KKP : Pour les amis qui viennent de bénéficier de cette formation, nous leur demandons de capitaliser cela et de ne pas croiser les bras. Ils doivent comprendre qu’ils sont des combattants qui viennent de recevoir toutes les consignes possibles pour affronter cet ennemi invisible qui est le Corona. Nous leur demandons encore de venir vers nous, de nous contacter quand il y a des difficultés ou des sollicitations. Pour les autres provinces, nous voudrions qu’ils imitent aussi notre initiative. Le covid-19 exige que chaque pays puisse se concentrer sur les potentialités locales puisqu’il n’y a plus question ici d’être transféré en Afrique du Sud, en Espagne ou en Europe pour les soins. Et c’est pourquoi nous devons renforcer les compétences locales. Tous les confrères d’autres provinces doivent voir comment ils peuvent aussi s’organiser, trouver les capacités locales et faire quelque chose comme ce que nous venons de faire.

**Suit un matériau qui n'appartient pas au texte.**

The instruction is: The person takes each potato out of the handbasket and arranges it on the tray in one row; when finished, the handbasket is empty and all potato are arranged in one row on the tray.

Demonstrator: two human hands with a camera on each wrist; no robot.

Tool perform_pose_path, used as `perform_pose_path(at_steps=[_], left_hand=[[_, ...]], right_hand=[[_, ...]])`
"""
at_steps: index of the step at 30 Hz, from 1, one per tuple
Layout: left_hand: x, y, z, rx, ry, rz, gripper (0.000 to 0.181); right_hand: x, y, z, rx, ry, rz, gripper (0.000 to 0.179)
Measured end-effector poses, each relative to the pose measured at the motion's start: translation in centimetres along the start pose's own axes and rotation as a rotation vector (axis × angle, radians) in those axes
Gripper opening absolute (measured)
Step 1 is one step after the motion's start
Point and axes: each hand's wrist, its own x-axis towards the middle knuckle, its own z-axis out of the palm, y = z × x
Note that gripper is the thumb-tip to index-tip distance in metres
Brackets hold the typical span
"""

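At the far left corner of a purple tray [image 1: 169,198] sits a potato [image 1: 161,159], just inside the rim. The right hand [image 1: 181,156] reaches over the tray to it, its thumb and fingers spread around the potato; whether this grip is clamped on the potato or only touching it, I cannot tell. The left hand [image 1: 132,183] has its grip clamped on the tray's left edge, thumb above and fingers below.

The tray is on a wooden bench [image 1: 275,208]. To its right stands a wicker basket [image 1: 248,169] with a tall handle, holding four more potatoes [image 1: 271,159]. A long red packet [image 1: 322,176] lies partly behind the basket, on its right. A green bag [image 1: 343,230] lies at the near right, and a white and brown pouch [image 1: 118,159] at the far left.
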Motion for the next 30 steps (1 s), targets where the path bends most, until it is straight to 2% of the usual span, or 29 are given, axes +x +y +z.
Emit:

 KNH : Avez-vous un dernier mot à placer à l’intention de tous nos lecteurs ?

KKP : Pour finir je demande au gouvernement de mettre à notre disposition des moyens. On ne peut pas dire que la RDC manque de l’argent. Il n’y a que la volonté qui manque. Nous avons des fils dignes de ce pays, prêts à rendre un bon service à la nation. La STARDC (Société des techniciens et anesthésistes de la RDC) par exemple, est prête à fournir des personnels compétents. Il y a aussi la KEMG (Kivu emergency medical group), qui est prête à consulter les facilitateurs partout au monde, pouvant nous donner des outils comme appareils, supports, … Nous demandons donc au gouvernement d’être ouvert à nos sollicitations. Chaque fois que nous viendrons vers eux, qu’ils soient prêts à nous accompagner. Et nous, nous sommes prêts à leur rendre un bon service comme celui que nous venons de leur rendre maintenant, en mettant en place vingt combattants dignes pouvant affronter Corona Virus au niveau provincial.

Aussi, il faut souligner que nous entrevoyons plusieurs activités allant dans le même sens mais notre plus grand défi reste le manque des moyens financiers. D’où l’occasion ici, de demander de l’aide aux personnes de bonne volonté pour nous accompagner dans tout ce que nous faisons.

 KNH: Monsieur Kambale Katsuva Poteau, Kivunyota Hebdo vous remercie! 

KKP: C’est nous qui vous remercions, monsieur le journaliste.